▸ **Supplied data**

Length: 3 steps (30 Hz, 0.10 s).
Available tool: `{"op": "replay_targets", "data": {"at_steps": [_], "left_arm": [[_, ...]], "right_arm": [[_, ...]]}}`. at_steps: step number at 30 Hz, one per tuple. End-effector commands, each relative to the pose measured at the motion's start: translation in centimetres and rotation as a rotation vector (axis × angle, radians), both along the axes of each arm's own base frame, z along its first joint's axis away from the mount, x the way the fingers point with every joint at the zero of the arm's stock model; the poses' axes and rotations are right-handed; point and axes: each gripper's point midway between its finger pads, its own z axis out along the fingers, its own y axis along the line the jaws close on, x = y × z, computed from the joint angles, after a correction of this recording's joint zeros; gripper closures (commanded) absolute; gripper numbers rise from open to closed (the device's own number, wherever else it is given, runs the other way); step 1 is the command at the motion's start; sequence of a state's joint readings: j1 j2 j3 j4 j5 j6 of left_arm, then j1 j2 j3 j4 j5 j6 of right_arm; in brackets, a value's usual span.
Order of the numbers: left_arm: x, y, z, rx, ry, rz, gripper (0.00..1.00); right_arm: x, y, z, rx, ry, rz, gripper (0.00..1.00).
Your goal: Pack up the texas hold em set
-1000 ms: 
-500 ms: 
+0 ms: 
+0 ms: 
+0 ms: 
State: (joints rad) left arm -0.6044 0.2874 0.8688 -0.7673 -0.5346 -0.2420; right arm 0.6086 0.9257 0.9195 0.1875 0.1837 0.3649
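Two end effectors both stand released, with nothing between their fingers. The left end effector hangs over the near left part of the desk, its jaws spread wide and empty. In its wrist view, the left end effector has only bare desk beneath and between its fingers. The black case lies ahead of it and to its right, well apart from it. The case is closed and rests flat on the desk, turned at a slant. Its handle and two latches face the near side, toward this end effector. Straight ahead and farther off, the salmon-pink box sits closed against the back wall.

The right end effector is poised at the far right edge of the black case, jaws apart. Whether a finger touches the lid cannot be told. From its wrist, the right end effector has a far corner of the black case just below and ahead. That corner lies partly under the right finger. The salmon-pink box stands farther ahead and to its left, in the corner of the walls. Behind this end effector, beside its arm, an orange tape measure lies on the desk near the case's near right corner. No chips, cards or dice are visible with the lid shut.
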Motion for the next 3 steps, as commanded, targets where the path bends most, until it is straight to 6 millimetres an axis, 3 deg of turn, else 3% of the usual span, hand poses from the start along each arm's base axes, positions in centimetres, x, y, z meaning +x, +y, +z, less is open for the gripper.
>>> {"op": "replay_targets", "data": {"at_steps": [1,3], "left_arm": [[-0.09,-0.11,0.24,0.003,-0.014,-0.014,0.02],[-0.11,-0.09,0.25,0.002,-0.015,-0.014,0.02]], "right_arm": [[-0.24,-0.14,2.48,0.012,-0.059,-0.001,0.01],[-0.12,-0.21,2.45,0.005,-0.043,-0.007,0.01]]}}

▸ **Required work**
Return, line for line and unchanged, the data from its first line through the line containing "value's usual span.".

▸ **The answer**
Length: 3 steps (30 Hz, 0.10 s).
Available tool: `{"op": "replay_targets", "data": {"at_steps": [_], "left_arm": [[_, ...]], "right_arm": [[_, ...]]}}`. at_steps: step number at 30 Hz, one per tuple. End-effector commands, each relative to the pose measured at the motion's start: translation in centimetres and rotation as a rotation vector (axis × angle, radians), both along the axes of each arm's own base frame, z along its first joint's axis away from the mount, x the way the fingers point with every joint at the zero of the arm's stock model; the poses' axes and rotations are right-handed; point and axes: each gripper's point midway between its finger pads, its own z axis out along the fingers, its own y axis along the line the jaws close on, x = y × z, computed from the joint angles, after a correction of this recording's joint zeros; gripper closures (commanded) absolute; gripper numbers rise from open to closed (the device's own number, wherever else it is given, runs the other way); step 1 is the command at the motion's start; sequence of a state's joint readings: j1 j2 j3 j4 j5 j6 of left_arm, then j1 j2 j3 j4 j5 j6 of right_arm; in brackets, a value's usual span.

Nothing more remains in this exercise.